§ INSTRUCTIONS FOR THE TASK: Every line of the material that mentions the word "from" should be copied out.

•••

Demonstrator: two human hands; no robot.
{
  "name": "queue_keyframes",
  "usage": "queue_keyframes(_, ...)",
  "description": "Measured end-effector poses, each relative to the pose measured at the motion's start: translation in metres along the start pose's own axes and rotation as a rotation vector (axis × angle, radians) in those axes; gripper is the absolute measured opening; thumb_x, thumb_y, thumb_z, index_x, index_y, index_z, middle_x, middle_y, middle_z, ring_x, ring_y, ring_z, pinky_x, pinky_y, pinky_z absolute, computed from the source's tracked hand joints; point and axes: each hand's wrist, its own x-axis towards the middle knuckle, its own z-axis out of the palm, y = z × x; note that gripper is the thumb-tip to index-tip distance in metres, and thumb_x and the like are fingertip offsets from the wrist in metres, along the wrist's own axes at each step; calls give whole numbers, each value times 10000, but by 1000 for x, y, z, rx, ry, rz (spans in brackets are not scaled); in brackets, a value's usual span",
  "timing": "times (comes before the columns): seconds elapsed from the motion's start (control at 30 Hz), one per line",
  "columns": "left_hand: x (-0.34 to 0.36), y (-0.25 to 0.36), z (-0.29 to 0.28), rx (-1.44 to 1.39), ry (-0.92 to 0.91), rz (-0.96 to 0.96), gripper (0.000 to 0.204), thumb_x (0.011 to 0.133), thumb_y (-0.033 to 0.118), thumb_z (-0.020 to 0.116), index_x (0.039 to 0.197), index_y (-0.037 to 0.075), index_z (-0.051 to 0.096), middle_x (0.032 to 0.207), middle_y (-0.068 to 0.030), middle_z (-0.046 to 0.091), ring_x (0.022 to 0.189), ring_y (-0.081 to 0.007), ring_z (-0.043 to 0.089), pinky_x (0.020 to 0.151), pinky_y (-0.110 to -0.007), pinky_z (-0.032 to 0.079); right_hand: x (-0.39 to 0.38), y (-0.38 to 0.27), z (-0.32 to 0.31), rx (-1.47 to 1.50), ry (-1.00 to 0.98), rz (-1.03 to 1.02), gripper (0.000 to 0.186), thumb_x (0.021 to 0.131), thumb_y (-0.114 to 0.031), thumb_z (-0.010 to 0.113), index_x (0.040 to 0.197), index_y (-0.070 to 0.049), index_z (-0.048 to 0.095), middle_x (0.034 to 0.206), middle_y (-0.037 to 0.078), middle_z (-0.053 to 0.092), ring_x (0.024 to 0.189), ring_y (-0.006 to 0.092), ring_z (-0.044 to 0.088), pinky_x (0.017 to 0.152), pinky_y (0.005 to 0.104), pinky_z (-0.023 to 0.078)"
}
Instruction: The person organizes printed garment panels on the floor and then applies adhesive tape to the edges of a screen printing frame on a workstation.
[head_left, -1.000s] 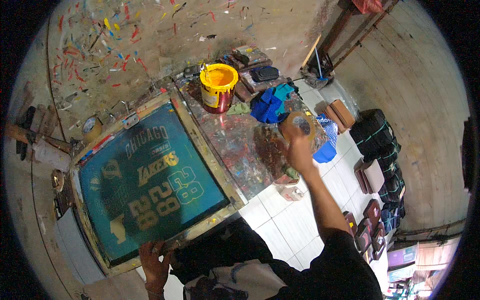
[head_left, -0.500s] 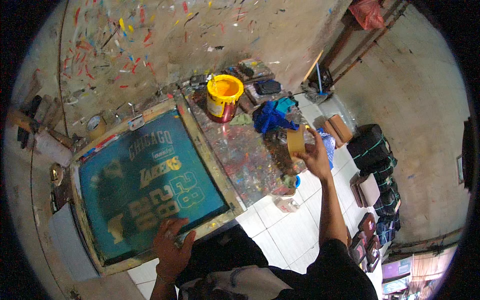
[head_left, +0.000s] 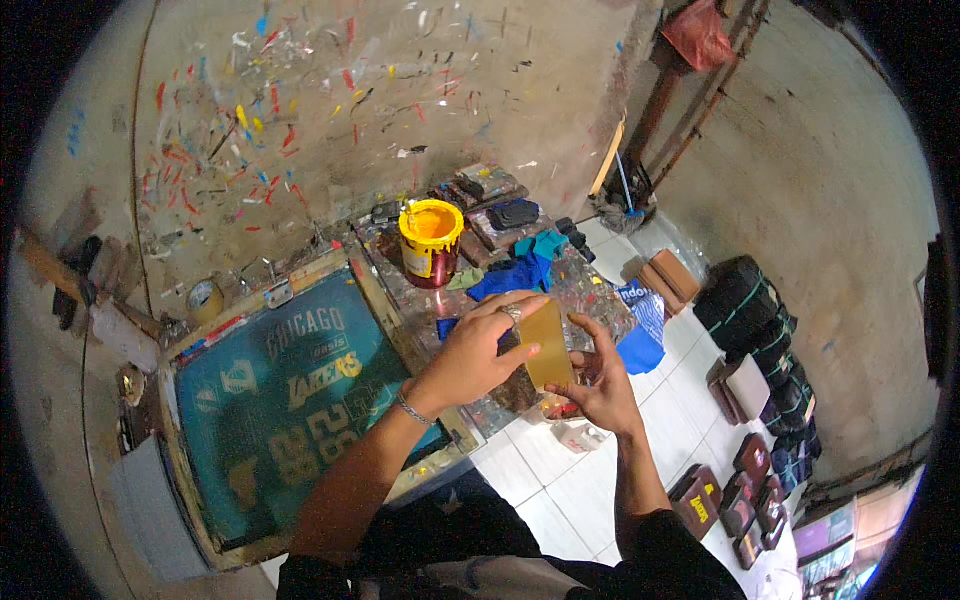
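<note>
A flat, yellowish-brown rectangular piece (head_left: 545,345) is held up between my two hands above the table. My left hand (head_left: 480,355) grips its left side, thumb on the front and fingers along the upper edge. At the right, my right hand (head_left: 607,385) has its thumb at the lower edge and its fingers by the right side. Below my left forearm lies a framed screen-printing screen (head_left: 300,430) with teal mesh and pale lettering. Behind my hands are blue and teal rags (head_left: 520,272) and an open pot of yellow-orange paint (head_left: 432,240).
The paint-stained tabletop (head_left: 490,410) ends over a white tiled floor (head_left: 545,490). Tan flat pieces (head_left: 672,280), a blue-and-white packet (head_left: 642,330), black bundles (head_left: 745,300) and dark red wallet-like pieces (head_left: 700,500) lie at the right. A paint-marked wall (head_left: 320,130) rises behind.
My left hand has left the screen's lower edge and come up to grip the piece. My right hand has brought the piece nearer and left. The view has shifted.
</note>
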Motion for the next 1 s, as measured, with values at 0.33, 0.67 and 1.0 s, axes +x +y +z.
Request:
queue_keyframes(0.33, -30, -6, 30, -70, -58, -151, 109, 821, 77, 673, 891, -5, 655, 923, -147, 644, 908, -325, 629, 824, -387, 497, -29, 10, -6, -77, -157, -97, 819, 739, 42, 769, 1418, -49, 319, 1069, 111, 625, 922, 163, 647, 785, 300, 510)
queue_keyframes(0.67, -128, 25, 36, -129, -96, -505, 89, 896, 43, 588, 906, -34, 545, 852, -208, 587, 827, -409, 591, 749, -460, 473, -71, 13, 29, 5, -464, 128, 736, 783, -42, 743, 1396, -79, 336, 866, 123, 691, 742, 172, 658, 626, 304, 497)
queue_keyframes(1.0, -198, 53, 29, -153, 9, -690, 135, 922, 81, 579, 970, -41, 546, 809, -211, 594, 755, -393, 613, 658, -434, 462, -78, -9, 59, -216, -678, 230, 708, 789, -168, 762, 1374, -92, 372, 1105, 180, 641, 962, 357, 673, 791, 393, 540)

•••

§ TASK SOLUTION:
  "description": "Measured end-effector poses, each relative to the pose measured at the motion's start: translation in metres along the start pose's own axes and rotation as a rotation vector (axis × angle, radians) in those axes; gripper is the absolute measured opening; thumb_x, thumb_y, thumb_z, index_x, index_y, index_z, middle_x, middle_y, middle_z, ring_x, ring_y, ring_z, pinky_x, pinky_y, pinky_z absolute, computed from the source's tracked hand joints; point and axes: each hand's wrist, its own x-axis towards the middle knuckle, its own z-axis out of the palm, y = z × x; note that gripper is the thumb-tip to index-tip distance in metres, and thumb_x and the like are fingertip offsets from the wrist in metres, along the wrist's own axes at each step; calls give whole numbers, each value times 10000, but by 1000 for x, y, z, rx, ry, rz (spans in brackets are not scaled); in brackets, a value's usual span",
  "timing": "times (comes before the columns): seconds elapsed from the motion's start (control at 30 Hz), one per line",

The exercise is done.